* [Exercise brief]: Please return only the lines from the one holding "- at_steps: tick" through the one holding "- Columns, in", exactly as they appear in the records below, both ends included.

/---

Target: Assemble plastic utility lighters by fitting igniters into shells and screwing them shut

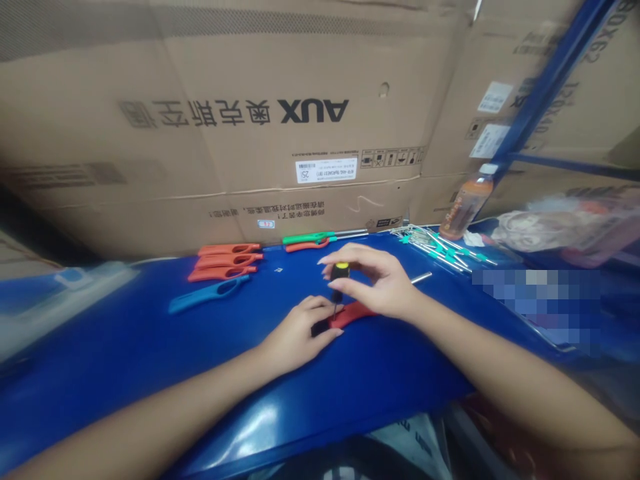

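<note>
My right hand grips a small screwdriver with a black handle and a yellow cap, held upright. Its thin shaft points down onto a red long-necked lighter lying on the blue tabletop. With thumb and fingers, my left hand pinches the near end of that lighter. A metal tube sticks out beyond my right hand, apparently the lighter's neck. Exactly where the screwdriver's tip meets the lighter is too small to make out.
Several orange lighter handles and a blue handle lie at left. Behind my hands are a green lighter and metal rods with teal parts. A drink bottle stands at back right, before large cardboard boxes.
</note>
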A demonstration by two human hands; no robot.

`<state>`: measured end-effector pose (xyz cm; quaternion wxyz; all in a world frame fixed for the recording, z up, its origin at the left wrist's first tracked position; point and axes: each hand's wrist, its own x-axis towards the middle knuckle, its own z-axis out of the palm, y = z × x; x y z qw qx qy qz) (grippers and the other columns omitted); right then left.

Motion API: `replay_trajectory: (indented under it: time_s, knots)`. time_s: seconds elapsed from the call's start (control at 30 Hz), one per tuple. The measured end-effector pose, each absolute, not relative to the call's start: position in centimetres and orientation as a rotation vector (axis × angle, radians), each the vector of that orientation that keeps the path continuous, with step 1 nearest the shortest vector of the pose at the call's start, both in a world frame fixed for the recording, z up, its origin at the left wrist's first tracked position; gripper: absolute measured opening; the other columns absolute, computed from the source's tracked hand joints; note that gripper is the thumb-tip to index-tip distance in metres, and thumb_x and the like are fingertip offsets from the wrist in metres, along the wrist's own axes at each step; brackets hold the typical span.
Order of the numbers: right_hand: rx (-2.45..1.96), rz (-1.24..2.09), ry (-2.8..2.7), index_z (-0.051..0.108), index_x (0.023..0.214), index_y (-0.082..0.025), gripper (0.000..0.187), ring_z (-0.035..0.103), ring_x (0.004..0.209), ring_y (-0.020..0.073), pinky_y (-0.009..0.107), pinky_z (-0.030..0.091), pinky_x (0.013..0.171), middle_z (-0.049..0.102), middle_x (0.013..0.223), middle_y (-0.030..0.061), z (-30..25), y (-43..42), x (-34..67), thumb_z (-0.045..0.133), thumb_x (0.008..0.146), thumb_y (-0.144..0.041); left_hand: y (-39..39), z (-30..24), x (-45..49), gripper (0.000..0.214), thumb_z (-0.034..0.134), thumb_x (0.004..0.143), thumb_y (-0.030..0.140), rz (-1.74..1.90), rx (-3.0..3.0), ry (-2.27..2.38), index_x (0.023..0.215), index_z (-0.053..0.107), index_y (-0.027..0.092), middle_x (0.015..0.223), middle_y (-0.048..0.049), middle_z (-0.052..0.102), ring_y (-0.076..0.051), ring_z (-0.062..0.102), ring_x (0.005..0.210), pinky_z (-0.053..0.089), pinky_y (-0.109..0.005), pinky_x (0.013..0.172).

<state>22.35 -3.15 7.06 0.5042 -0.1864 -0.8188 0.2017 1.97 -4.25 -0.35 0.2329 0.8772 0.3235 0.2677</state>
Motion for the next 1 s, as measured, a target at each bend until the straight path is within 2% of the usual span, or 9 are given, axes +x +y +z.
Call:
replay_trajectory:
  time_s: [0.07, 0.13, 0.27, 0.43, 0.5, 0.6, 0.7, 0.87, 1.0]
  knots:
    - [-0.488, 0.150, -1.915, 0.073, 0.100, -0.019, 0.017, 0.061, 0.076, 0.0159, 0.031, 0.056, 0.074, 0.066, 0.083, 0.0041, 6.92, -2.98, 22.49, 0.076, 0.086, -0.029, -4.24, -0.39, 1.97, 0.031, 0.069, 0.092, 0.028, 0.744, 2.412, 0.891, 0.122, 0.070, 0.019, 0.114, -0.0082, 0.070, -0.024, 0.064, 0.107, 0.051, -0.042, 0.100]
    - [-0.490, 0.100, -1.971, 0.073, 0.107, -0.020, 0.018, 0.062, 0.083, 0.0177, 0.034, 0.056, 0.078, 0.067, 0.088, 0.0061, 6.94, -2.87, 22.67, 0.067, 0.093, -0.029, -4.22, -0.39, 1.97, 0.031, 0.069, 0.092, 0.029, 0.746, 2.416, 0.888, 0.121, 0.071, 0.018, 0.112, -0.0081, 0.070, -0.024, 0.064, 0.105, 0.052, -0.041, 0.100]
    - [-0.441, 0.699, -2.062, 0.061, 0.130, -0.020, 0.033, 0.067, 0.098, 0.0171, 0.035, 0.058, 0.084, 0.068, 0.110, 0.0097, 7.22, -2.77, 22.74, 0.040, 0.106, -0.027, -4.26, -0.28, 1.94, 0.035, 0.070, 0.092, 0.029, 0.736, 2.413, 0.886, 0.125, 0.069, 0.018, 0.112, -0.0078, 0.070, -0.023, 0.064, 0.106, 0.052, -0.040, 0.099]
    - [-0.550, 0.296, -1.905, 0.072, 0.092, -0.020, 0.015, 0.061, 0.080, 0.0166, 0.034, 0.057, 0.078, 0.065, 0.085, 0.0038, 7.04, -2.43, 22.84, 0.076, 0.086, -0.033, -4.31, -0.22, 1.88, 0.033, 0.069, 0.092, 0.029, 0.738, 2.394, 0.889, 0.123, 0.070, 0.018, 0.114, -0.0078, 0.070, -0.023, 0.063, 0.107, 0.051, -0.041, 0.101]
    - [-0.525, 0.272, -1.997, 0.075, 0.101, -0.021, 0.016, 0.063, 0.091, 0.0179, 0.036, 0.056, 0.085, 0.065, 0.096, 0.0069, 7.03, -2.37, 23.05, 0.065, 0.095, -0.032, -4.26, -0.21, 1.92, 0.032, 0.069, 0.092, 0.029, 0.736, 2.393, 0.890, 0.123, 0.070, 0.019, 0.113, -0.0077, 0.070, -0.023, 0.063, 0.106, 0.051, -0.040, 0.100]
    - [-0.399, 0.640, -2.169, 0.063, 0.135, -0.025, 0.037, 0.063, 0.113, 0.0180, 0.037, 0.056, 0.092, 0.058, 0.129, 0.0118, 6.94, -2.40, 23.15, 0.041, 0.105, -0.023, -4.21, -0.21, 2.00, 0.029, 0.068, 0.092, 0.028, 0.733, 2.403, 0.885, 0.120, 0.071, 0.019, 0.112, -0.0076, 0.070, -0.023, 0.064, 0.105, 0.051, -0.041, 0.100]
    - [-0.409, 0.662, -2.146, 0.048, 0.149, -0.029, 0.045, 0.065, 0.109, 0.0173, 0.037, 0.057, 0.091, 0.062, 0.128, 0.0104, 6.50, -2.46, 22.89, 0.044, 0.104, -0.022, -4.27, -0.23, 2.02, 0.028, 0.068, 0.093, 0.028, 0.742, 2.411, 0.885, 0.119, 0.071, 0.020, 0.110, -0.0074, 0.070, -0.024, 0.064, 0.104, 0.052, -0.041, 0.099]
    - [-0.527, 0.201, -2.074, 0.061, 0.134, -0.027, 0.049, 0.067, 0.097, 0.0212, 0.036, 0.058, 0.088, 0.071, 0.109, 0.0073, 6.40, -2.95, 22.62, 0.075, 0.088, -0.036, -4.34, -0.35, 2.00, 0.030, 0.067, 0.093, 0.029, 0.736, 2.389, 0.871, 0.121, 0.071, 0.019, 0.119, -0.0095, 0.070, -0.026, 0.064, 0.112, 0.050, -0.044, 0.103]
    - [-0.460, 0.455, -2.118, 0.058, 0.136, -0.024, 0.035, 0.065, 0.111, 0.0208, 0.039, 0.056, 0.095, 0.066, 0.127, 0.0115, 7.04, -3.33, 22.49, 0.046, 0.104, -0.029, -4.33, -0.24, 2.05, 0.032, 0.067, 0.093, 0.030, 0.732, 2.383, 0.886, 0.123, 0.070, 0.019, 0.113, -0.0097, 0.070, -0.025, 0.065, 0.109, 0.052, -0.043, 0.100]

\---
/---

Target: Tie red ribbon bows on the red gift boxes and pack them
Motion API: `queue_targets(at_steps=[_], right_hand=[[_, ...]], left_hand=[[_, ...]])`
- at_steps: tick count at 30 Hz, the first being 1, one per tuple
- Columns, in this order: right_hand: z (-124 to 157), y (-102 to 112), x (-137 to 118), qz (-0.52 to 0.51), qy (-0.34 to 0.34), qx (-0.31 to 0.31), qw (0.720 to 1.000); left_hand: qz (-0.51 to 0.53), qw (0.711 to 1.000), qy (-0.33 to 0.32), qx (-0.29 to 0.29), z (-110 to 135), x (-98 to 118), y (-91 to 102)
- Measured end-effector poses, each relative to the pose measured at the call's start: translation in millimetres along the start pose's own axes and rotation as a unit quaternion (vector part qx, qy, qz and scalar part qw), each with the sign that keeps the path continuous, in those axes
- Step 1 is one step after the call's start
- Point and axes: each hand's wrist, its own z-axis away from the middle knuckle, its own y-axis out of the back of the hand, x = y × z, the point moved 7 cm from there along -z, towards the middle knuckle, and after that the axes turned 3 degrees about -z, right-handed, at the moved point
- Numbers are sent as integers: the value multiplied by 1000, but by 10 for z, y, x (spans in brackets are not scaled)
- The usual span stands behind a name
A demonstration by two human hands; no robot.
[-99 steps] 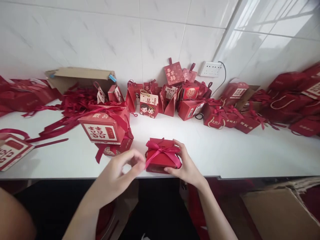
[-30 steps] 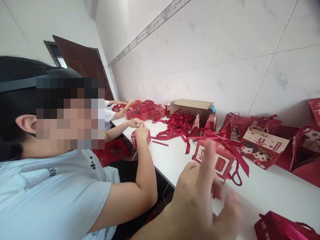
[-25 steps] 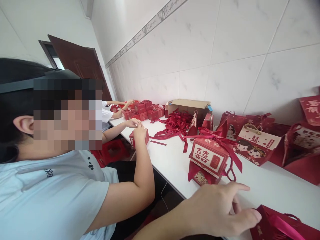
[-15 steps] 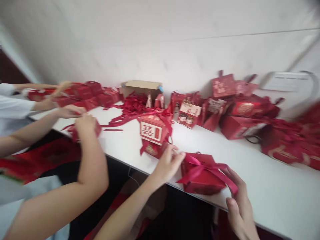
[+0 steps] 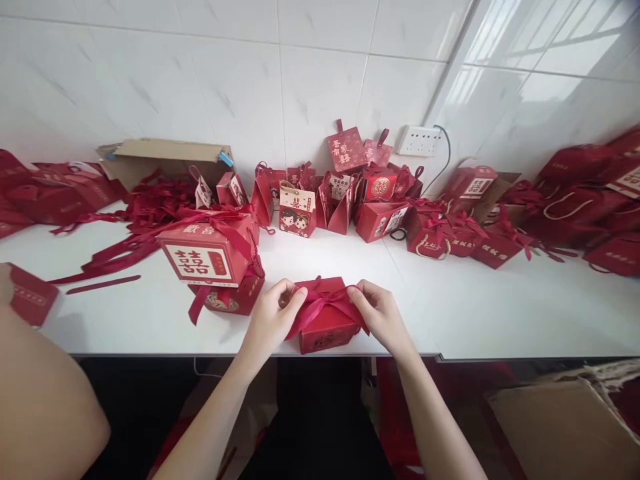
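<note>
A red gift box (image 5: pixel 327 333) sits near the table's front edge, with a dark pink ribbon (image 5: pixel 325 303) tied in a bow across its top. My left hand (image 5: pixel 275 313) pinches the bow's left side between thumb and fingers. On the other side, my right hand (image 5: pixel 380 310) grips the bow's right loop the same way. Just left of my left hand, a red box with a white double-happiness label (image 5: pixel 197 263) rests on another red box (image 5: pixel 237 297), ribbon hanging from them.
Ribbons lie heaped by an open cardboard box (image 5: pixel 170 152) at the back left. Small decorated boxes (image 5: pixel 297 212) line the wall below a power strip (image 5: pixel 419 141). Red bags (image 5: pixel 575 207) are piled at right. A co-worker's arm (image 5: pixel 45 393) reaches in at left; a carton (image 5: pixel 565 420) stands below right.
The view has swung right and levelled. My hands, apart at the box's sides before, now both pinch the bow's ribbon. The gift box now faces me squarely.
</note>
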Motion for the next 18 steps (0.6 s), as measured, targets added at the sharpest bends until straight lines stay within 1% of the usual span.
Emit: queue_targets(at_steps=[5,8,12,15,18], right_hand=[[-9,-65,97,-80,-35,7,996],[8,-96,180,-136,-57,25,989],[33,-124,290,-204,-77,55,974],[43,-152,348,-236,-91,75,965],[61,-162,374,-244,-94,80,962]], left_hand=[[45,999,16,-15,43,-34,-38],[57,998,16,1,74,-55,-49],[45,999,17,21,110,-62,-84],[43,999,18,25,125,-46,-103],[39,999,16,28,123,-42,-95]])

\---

* [Expected answer]:
- at_steps: tick count at 30 Hz, the first being 1, one per tuple
- Columns, in this order: right_hand: z (-124 to 157), y (-102 to 112), x (-137 to 118), qz (-0.52 to 0.51), qy (-0.34 to 0.34), qx (-0.31 to 0.31), qw (0.720 to 1.000); left_hand: qz (-0.51 to 0.53), qw (0.711 to 1.000), qy (-0.33 to 0.32), qx (-0.29 to 0.29), z (-110 to 135), x (-98 to 118), y (-91 to 102)

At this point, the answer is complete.